What is needed —
When you reach the line containing "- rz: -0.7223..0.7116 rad" in the data below, begin returning lines exactly as written, and stop once the line containing "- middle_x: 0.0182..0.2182" has been returned.
——————
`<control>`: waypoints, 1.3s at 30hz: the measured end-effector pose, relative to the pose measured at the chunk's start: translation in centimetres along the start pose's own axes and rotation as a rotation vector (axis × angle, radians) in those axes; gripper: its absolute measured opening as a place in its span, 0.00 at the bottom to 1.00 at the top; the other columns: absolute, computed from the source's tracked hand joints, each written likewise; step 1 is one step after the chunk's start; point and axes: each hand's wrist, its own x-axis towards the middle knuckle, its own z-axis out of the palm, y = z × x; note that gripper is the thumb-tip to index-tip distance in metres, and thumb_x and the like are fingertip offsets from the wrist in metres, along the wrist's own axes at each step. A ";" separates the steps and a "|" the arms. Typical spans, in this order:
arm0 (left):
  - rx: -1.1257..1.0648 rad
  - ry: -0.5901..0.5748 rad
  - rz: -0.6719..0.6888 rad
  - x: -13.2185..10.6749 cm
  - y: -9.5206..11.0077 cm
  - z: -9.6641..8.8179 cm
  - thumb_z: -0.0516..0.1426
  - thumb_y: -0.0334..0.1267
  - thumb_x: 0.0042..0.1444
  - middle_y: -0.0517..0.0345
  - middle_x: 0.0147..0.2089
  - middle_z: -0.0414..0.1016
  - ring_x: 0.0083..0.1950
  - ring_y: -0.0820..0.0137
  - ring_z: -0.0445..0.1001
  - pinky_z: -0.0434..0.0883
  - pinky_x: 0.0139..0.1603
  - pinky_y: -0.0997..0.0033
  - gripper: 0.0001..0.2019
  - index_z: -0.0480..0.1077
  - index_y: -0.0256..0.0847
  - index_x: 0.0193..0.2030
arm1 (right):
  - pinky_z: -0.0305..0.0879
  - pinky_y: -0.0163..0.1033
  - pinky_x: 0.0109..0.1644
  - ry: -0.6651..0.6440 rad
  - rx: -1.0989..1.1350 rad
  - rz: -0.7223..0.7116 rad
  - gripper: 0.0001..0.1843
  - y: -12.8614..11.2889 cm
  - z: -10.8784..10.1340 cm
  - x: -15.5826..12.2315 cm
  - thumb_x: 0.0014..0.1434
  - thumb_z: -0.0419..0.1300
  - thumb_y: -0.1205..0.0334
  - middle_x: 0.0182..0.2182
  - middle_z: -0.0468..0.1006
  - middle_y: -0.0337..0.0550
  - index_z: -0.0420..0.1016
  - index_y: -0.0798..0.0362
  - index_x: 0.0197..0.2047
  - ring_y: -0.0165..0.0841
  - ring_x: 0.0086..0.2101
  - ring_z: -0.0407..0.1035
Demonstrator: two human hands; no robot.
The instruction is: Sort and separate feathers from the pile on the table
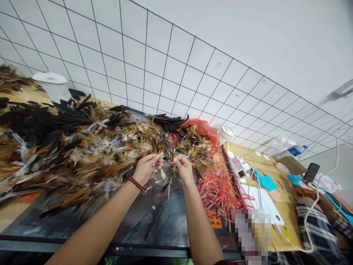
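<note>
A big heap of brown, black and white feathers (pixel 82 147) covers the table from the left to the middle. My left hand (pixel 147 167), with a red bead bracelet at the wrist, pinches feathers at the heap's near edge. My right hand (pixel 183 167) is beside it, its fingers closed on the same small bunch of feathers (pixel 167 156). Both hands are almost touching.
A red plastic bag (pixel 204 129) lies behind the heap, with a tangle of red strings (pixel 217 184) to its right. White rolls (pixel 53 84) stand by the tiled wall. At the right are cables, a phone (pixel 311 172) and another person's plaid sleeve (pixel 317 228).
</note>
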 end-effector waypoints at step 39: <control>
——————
Output for this exercise —
  - rz: -0.7223..0.7116 rad
  - gripper: 0.0001..0.1843
  - y: -12.8614..11.2889 cm
  - z: -10.8784..10.1340 cm
  - x: -15.5826..12.2315 cm
  - thumb_x: 0.0014..0.1434
  - thumb_z: -0.0419..0.1300
  - thumb_y: -0.1205..0.0334
  - middle_x: 0.0182..0.2182

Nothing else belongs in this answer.